When the pandemic hit and we all started isolating, I cooked through it the same way a lot of us did. I prepared the dishes my Nonna Maria and my mother Lina made, without recipes. A pinch of this and a pinch of that, simply.
Cooking with What I Had
The current cooking moment calls for making meals with whatever you have on hand. As my sons grew up, they would often look in the fridge and frantically exclaim, “There’s nothing to eat!” I always came up with a multi-course meal by using what we had and a lot of creative imagination.
Cooking from the pantry is a term often used in today’s cooking. We simply cook with the staples we have in our pantries – pasta, rice, grains, legumes, tuna, to name a few. I’d like to begin this series with PASTA, which is extremely versatile and a crowd pleaser.
“Pasta is fun and it should be made with love, eaten quickly with a lot of gusto! How fantastic it is that flour, eggs and water, that are quite boring to look at, when mixed and kneaded together form an elastic dough that can be rolled, cut, squashed into hundreds of shapes, and flavoured and coloured in hundreds of ways. It amazes me! And then, with respect, intelligence and utter simplicity, pasta can be combined with vegetables, meat, fish, whatever Nature gives you to make a delicious meal that’ll make you feel like you’ve had a big hug from an Italian mamma!” – Jamie Oliver
Recipe for Pasta Dough
Makes about 1 lb (500 g), enough for 4 main course sevings
1 ½ c (375 ml) Italian “00” flour
2 tbsp. (30 ml) extra virgin olive oil
1 tsp. (5 ml) salt
- Sift flour into a bowl of a stand mixer fitted with the dough hook. Add the eggs and olive oil. Turn mixer onto low speed and add salt. (see note)
- Mix on slow speed until dough clumps together in a bowl. The dough should feel only vaguely tacky. If it is sticky to the touch, add a bit more flour. Knead for 2-3 minutes on a floured surface.
- Roll into a ball, wrap tightly in plastic wrap. Set aside to rest in the refrigerator for at least 30 minutes before rolling.
- Dust the dough with flour before passing through a pasta machine. Add more flour if the pasta sticks to the rollers.
- After rolling the dough, rest again for 30 minutes at room temperature before using.
Note: Dough can also be made without the use of a mixer and a pasta machine. Just hand mix on a flat surface and roll with a rolling pin the way that Nonna used to do it!

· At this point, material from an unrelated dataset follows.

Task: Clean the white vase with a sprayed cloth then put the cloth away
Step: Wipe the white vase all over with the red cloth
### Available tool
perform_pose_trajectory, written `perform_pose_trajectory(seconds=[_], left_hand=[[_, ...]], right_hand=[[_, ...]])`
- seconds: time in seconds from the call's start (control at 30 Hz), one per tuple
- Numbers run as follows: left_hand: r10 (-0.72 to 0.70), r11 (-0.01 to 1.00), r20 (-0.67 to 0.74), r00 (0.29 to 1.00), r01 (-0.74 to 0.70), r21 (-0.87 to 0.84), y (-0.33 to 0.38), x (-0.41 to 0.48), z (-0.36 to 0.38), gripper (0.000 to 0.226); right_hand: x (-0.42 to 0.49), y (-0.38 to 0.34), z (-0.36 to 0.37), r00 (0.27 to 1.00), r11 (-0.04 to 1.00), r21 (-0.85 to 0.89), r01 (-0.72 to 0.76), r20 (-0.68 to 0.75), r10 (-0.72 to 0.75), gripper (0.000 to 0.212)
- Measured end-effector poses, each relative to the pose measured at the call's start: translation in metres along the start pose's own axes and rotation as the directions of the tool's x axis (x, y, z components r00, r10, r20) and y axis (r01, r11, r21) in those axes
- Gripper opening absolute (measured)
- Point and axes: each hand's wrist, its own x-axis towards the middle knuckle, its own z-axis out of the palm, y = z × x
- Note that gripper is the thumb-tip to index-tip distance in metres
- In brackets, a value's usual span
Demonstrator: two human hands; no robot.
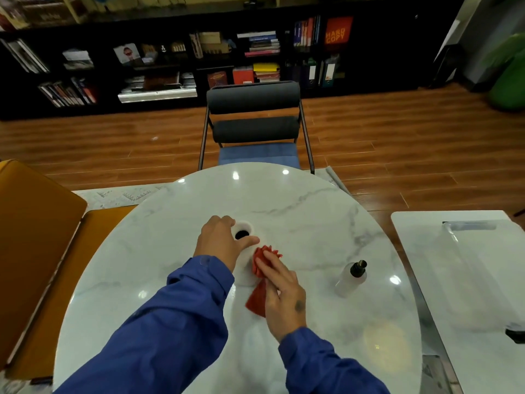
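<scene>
A white vase [246,261] with a dark round mouth stands upright near the middle of the round marble table [312,217]. My left hand [220,241] grips the vase around its rim from the left. My right hand [281,291] presses a red cloth [260,297] flat against the vase's right side, with part of the cloth hanging down below the fingers. A clear spray bottle [350,278] with a black nozzle stands on the table to the right, apart from both hands.
A dark chair [254,120] with a blue seat stands at the table's far edge. A yellow chair [37,223] is at the left. A white side table [460,280] with a clear container lies to the right. Bookshelves line the back wall.
</scene>
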Motion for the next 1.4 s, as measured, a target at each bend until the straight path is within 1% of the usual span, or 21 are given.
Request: perform_pose_trajectory(seconds=[0.07,0.13,0.2,0.23,0.3,0.37,0.43,0.5,0.57,0.67,0.77,0.83,0.9,0.93,0.97,1.03,1.17,1.23,1.3,1.33,1.4], left_hand=[[0.012,0.999,0.008,1.000,-0.012,0.049,0.000,0.002,-0.005,0.069],[0.081,0.996,0.035,0.996,-0.081,0.024,-0.002,0.003,-0.013,0.078],[0.206,0.978,0.132,0.970,-0.210,0.017,-0.004,0.004,-0.021,0.086],[0.253,0.961,0.200,0.947,-0.270,0.065,-0.004,0.005,-0.024,0.085],[0.292,0.914,0.292,0.911,-0.356,0.194,-0.002,0.006,-0.028,0.074],[0.291,0.896,0.296,0.910,-0.367,0.248,0.000,0.008,-0.030,0.064],[0.276,0.908,0.271,0.922,-0.343,0.240,0.002,0.009,-0.028,0.059],[0.251,0.921,0.239,0.938,-0.307,0.239,0.004,0.007,-0.023,0.058],[0.222,0.934,0.205,0.953,-0.268,0.235,0.005,0.006,-0.019,0.060],[0.201,0.952,0.170,0.965,-0.233,0.199,0.005,0.006,-0.015,0.059],[0.190,0.963,0.148,0.971,-0.213,0.164,0.004,0.007,-0.015,0.059],[0.180,0.970,0.136,0.974,-0.199,0.142,0.003,0.007,-0.014,0.060],[0.186,0.973,0.126,0.974,-0.200,0.113,0.002,0.008,-0.014,0.057],[0.187,0.975,0.123,0.975,-0.200,0.098,0.002,0.010,-0.014,0.056],[0.185,0.977,0.124,0.975,-0.196,0.083,0.001,0.010,-0.014,0.055],[0.178,0.980,0.124,0.976,-0.187,0.066,0.001,0.010,-0.014,0.055],[0.161,0.982,0.104,0.981,-0.170,0.086,0.005,0.010,-0.013,0.058],[0.149,0.983,0.098,0.984,-0.158,0.095,0.005,0.008,-0.013,0.058],[0.141,0.984,0.086,0.986,-0.149,0.097,0.005,0.007,-0.013,0.058],[0.136,0.985,0.085,0.987,-0.144,0.096,0.005,0.006,-0.014,0.058],[0.129,0.985,0.092,0.987,-0.139,0.102,0.004,0.006,-0.014,0.060]], right_hand=[[0.001,0.004,-0.010,0.990,0.988,0.075,-0.138,-0.008,0.139,0.054],[0.007,0.007,-0.021,0.937,0.925,0.171,-0.339,-0.025,0.348,0.047],[0.013,0.010,-0.031,0.869,0.847,0.251,-0.468,-0.041,0.492,0.042],[0.015,0.014,-0.033,0.841,0.816,0.279,-0.506,-0.048,0.538,0.041],[0.018,0.020,-0.032,0.784,0.738,0.358,-0.572,-0.025,0.620,0.036],[0.015,0.025,-0.026,0.735,0.657,0.427,-0.622,0.030,0.677,0.032],[0.009,0.028,-0.018,0.703,0.609,0.450,-0.654,0.063,0.708,0.030],[0.007,0.030,-0.008,0.697,0.600,0.453,-0.659,0.068,0.714,0.030],[0.016,0.030,0.001,0.711,0.648,0.386,-0.657,0.028,0.703,0.032],[0.053,0.021,0.005,0.748,0.719,0.286,-0.634,-0.012,0.664,0.030],[0.089,-0.002,0.002,0.821,0.803,0.188,-0.566,0.041,0.569,0.035],[0.087,-0.025,-0.001,0.893,0.881,0.154,-0.448,0.037,0.448,0.039],[0.059,-0.039,0.000,0.966,0.952,0.162,-0.258,0.017,0.259,0.042],[0.037,-0.037,0.003,0.985,0.974,0.150,-0.170,-0.001,0.172,0.042],[0.015,-0.031,0.006,0.993,0.987,0.111,-0.113,-0.019,0.115,0.042],[-0.010,-0.014,0.008,0.997,0.997,0.033,-0.065,-0.045,0.066,0.042],[0.032,-0.005,0.011,0.992,0.999,0.005,-0.048,-0.119,0.049,0.042],[0.044,-0.009,0.012,0.994,1.000,-0.017,-0.025,-0.110,0.023,0.043],[0.026,-0.010,0.015,0.992,0.988,-0.126,0.086,-0.077,-0.096,0.042],[0.010,-0.008,0.017,0.986,0.970,-0.188,0.152,-0.037,-0.162,0.042],[-0.014,-0.001,0.022,0.962,0.932,-0.237,0.274,0.065,-0.266,0.045]])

“Making your own pasta dough is so quick and simple and the results so pleasing, that once you get the hang of it, you’ll never turn your back.” – Mark McEwan
This is also a great way to get kids in the kitchen!
Butter and Sage Sauce – a simple, quick and delicious sauce
*use with agnolotti, ravioli, gnocchi, most stuffed pastas and homemade egg tagliatelle, pappardelle
120 g butter
60 g freshly grated parmigiano reggiano
5 sage leaves
Salt to taste
Black pepper to taste
- Warm butter in large pan, add chopped sage and lightly salt
- Turn off heat when butter is all melted. Careful not to burn.
- Cook pasta al dente, reserve a couple tablespoons of pasta water.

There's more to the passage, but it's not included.